British insurer Aviva sets out net zero 2040 climate strategy 3

LONDON (Reuters) – British insurer Aviva plans to become a net zero carbon emissions company by 2040, it said on Monday, claiming this was the most demanding target set by any major insurer worldwide.

Following the 2015 Paris Agreement on climate change, many countries and companies are aiming for net zero carbon emissions by 2050, to limit global warming to 1.5 degrees Celsius above pre-industrial norms.

The insurer plans to reach net zero carbon emissions from its investments by 2040 and net zero from its own operations and supply chain by 2030.

“For the world to reach net zero, it’s going to take leadership and radical ambition,” Aviva Chief Executive Amanda Blanc said in a statement.

Aviva’s plans include expanding green investments and switching to renewable electricity in its offices and to electric or hybrid vehicles in its motor fleet.

Aviva will by the end of this year stop underwriting insurance for companies making more than 5% of their revenue from coal or “unconventional” fossil fuels such as shale gas, unless they have signed up to the Science Based Targets initiative, an NGO-led group that signs off on corporate climate plans.

Aviva also plans to divest from such companies by the end of 2022, unless they sign up to the initiative.

Investors are stepping up their efforts ahead of COP26 climate talks in Scotland later this year, where countries will look to accelerate the fight against global warming.

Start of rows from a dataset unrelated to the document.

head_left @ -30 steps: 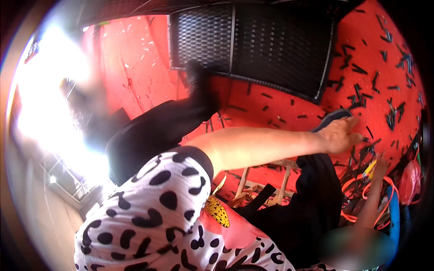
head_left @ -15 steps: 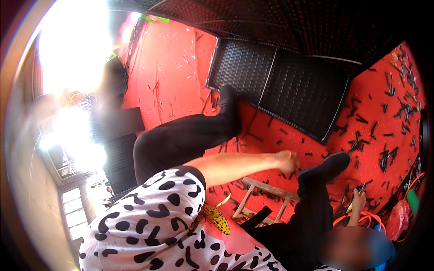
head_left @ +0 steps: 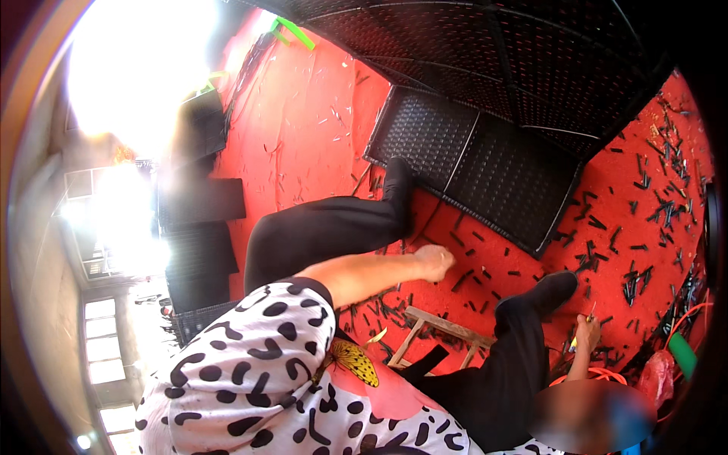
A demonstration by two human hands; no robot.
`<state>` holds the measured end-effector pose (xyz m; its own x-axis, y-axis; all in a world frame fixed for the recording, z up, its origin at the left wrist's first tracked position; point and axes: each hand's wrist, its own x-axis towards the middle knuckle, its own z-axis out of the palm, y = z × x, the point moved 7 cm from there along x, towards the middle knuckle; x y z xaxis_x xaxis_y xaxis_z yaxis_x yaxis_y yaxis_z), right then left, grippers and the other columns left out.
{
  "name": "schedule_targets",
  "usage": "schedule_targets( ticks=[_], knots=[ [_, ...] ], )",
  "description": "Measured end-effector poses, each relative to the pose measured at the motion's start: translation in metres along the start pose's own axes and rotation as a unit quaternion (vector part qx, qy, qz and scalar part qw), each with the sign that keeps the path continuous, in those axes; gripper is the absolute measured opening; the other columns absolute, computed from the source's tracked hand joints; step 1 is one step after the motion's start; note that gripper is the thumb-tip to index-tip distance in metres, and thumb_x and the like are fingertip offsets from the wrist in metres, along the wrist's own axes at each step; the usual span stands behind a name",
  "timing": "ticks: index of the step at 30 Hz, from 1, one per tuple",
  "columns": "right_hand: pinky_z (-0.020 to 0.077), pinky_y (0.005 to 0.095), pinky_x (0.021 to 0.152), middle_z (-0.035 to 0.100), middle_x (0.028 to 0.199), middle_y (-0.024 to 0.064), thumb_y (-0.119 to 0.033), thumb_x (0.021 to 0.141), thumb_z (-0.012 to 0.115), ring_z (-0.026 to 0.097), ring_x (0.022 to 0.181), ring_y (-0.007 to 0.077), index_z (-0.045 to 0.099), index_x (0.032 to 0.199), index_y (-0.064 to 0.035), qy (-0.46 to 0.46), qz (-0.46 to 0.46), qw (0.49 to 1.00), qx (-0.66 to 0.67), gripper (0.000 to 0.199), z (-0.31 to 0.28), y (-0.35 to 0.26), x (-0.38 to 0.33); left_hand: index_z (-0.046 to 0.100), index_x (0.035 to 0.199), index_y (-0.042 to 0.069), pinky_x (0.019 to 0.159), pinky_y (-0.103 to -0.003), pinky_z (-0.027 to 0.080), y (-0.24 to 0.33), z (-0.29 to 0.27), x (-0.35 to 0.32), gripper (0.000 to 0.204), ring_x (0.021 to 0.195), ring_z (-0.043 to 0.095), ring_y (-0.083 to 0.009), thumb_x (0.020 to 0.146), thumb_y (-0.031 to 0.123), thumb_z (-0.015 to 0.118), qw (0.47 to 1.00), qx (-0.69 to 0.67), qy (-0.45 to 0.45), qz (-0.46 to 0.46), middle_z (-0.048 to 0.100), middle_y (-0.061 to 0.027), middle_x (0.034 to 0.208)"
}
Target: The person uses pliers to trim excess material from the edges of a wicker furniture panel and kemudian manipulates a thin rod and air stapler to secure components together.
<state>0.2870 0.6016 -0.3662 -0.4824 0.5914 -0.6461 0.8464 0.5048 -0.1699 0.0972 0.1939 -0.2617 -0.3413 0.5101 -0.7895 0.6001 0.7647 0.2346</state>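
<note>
Black woven panel [head_left: 504, 174] beyond curled left hand [head_left: 435, 263]; right hand [head_left: 588, 334] grips small tool [head_left: 592, 309].

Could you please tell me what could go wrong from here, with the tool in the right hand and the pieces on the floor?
The right hand holds a slim tool with its tip exposed; a careless swing might scratch the nearby right leg.
Loose black strips lie around the right shoe on the red floor, so a foot could perhaps slip.
An orange cord loops close to the right forearm and might snag it.
</note>
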Motion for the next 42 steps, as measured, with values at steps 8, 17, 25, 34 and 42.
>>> schedule_targets(
  ticks=[8,17,25,34,42],
  knots=[
    [0.0479,0.0303,0.064,0.056,0.085,0.0087,-0.034,0.075,0.058,0.059,0.076,0.0204,0.053,0.1,-0.0048,-0.266,-0.056,0.869,0.414,0.039,-0.004,-0.084,0.021,0.06,0.068,0.003,0.07,-0.041,0.047,-0.051,-0.073,-0.024,0.017,0.083,0.057,-0.0321,0.063,0.016,0.052,0.996,0.053,0.055,-0.038,0.06,-0.0158,0.073],
    [0.0473,0.0292,0.068,0.056,0.091,0.0104,-0.036,0.076,0.057,0.057,0.083,0.0213,0.049,0.107,-0.0035,-0.311,-0.08,0.781,0.536,0.046,-0.034,-0.33,-0.106,0.019,0.13,-0.002,0.085,-0.034,0.042,0.017,-0.078,0.032,0.101,0.101,0.051,-0.0288,0.057,0.042,0.073,0.878,-0.47,-0.02,0.09,0.05,-0.0186,0.113],
    [0.0401,0.0249,0.072,0.053,0.103,0.0077,-0.031,0.075,0.062,0.05,0.086,0.011,0.045,0.115,-0.0011,-0.387,-0.157,0.7,0.579,0.053,0.057,-0.517,-0.113,0.047,0.098,-0.004,0.05,-0.024,0.047,-0.14,-0.132,0.022,0.04,0.061,0.057,-0.0154,0.063,0.005,0.066,0.745,-0.651,0.144,-0.003,0.056,-0.0095,0.081],
    [0.0464,0.0244,0.072,0.056,0.082,0.0,-0.013,0.07,0.061,0.054,0.075,0.0104,0.055,0.098,-0.0028,-0.435,-0.156,0.728,0.507,0.03,0.164,-0.548,-0.111,0.06,0.084,0.001,0.068,-0.032,0.045,-0.257,-0.044,0.033,0.031,0.078,0.059,-0.0218,0.065,0.024,0.064,0.899,-0.419,0.124,-0.025,0.06,-0.015,0.079],
    [0.052,0.0371,0.069,0.059,0.088,0.0128,-0.024,0.08,0.055,0.061,0.078,0.0247,0.051,0.099,-0.0017,-0.626,-0.086,0.581,0.512,0.029,0.191,-0.568,-0.152,0.059,0.078,0.004,0.07,-0.039,0.046,-0.38,-0.072,0.022,0.023,0.079,0.057,-0.0317,0.07,0.026,0.063,0.86,-0.174,0.384,-0.287,0.058,-0.0149,0.083]
  ],
)
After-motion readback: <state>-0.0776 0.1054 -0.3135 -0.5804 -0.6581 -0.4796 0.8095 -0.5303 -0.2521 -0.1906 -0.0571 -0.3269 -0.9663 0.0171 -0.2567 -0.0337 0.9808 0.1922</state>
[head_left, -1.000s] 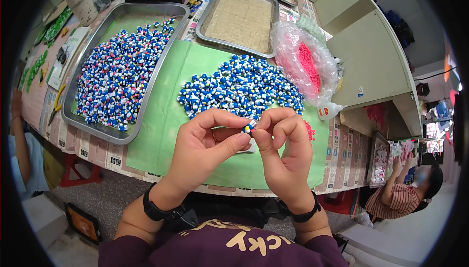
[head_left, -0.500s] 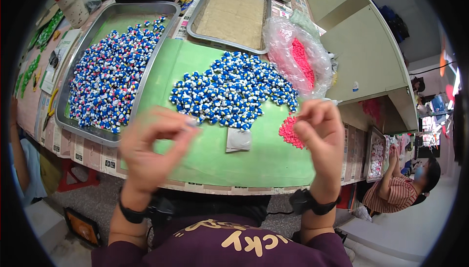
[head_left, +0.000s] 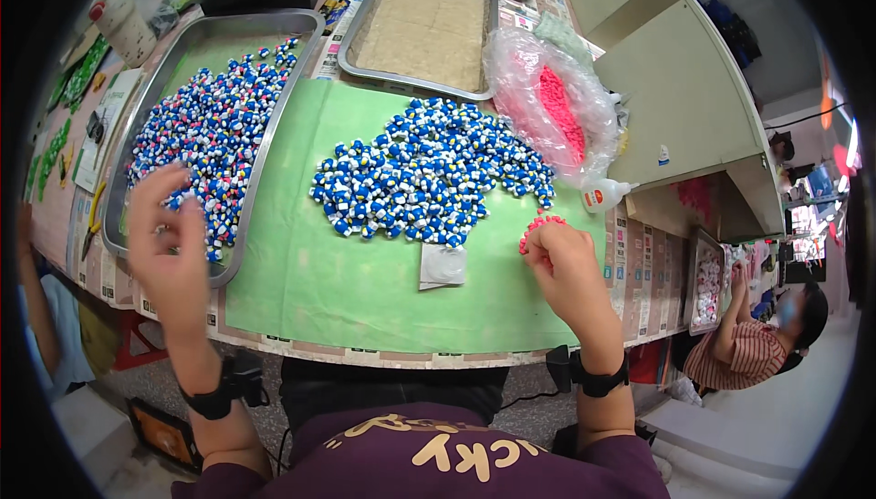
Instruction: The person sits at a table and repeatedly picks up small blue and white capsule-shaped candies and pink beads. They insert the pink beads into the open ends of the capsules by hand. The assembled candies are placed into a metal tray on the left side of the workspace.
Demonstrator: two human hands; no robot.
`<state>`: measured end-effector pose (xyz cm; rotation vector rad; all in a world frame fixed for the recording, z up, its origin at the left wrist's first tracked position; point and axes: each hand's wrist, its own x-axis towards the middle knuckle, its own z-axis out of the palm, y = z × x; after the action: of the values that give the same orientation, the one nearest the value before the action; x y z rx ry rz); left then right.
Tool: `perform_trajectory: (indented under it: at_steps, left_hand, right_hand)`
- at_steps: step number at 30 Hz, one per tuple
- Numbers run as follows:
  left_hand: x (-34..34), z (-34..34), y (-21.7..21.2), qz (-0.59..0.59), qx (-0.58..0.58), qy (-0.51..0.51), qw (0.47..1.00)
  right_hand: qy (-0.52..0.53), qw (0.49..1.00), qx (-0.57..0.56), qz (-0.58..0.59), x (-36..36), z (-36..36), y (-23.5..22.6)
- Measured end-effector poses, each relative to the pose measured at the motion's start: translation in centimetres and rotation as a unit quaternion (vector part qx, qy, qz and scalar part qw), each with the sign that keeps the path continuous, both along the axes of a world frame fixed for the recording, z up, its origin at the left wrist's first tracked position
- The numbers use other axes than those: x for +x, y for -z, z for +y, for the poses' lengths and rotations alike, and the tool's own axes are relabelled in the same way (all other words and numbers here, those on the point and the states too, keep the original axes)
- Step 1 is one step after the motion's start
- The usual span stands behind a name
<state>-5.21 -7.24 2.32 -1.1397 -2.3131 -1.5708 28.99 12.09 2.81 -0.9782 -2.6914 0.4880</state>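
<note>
The left hand point(head_left: 169, 244) is over the near part of the metal tray point(head_left: 278, 134) of mixed blue, white and pink pieces point(head_left: 219, 116), its thumb and fingers parted. The right hand point(head_left: 568, 262) reaches fingers-down to the small pink heap point(head_left: 538, 223) on the green sheet point(head_left: 365, 298); whether it grips any cannot be told. Between the hands, farther back, spreads a blue-and-white pile point(head_left: 429, 171).
</note>
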Motion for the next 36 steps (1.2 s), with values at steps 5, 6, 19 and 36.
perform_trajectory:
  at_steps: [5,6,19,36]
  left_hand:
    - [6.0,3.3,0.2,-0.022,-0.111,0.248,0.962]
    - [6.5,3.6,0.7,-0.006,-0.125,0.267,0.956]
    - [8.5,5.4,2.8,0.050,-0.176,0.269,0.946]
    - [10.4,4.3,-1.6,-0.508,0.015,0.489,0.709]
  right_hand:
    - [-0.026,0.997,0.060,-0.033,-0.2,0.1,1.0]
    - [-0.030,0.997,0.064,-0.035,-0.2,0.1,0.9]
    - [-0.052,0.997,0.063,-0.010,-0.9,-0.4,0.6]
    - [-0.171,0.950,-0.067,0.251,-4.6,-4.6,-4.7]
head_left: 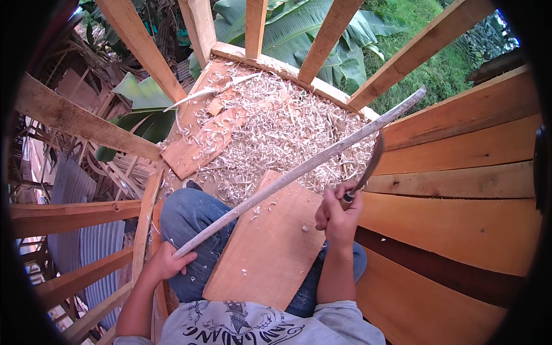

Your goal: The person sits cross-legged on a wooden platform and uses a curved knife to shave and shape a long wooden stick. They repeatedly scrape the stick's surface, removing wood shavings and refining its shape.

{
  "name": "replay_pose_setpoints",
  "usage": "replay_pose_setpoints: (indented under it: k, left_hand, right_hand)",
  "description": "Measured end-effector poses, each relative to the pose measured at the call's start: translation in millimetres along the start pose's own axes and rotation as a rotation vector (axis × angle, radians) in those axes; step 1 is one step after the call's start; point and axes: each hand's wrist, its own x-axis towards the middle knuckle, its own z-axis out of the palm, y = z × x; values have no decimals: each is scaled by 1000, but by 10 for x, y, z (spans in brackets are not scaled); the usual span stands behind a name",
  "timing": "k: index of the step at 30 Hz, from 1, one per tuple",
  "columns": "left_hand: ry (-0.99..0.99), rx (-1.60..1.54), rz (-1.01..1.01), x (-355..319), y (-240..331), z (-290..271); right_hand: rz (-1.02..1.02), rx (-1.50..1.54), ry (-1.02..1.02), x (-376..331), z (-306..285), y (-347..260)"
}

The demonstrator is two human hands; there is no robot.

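A long pale wooden stick (305,168) slants up from lower left to upper right across my lap. My left hand (170,263) is closed around its lower end. My right hand (339,213) grips the short handle of a curved knife (372,163), whose dark blade points up near the upper part of the stick. Whether the blade touches the stick I cannot tell. Under the stick, a flat wooden board (267,247) rests across my legs with a few shavings on it.
Curled wood shavings (287,132) cover the floor ahead, around another loose board (201,146). Upright wooden posts (256,29) and a low ledge edge the far side. A plank wall (448,224) stands close on the right. Slats and corrugated sheets (103,253) are at left.
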Motion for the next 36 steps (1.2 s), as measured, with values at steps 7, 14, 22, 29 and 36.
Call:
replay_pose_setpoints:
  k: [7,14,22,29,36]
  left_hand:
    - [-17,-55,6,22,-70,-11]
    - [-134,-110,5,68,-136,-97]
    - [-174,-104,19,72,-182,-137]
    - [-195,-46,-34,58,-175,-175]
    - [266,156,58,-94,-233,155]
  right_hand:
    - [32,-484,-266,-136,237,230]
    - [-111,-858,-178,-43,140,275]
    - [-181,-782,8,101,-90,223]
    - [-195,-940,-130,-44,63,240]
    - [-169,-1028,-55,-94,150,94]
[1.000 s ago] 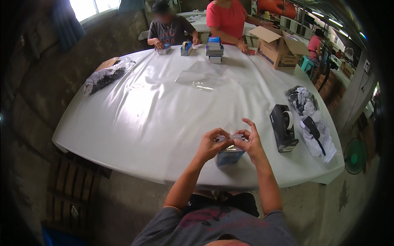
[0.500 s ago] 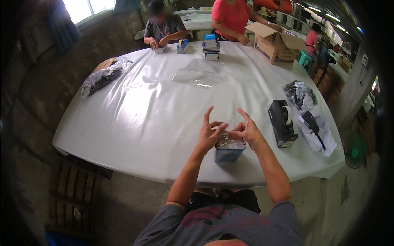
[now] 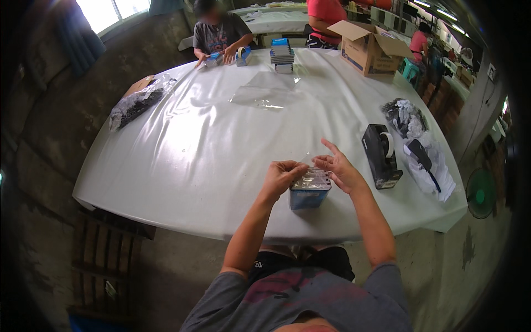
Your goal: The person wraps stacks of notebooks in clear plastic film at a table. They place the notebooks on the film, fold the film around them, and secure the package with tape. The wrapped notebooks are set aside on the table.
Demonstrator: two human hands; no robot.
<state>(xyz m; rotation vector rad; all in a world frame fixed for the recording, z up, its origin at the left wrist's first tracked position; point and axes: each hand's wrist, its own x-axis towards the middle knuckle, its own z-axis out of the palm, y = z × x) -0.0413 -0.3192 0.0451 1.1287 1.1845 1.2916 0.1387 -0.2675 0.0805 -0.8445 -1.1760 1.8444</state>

Aviva is one of more than 30 members of the United Nations-convened Net-Zero Asset Owner Alliance, which also includes European insurers Allianz, AXA, Generali and Zurich.

The group’s members last year committed to setting tougher carbon limits on their portfolios.

Elsewhere, the New York state pension fund also committed in December to transition its investments to net zero by 2040, making it the first U.S. pension fund to set the goal by that date.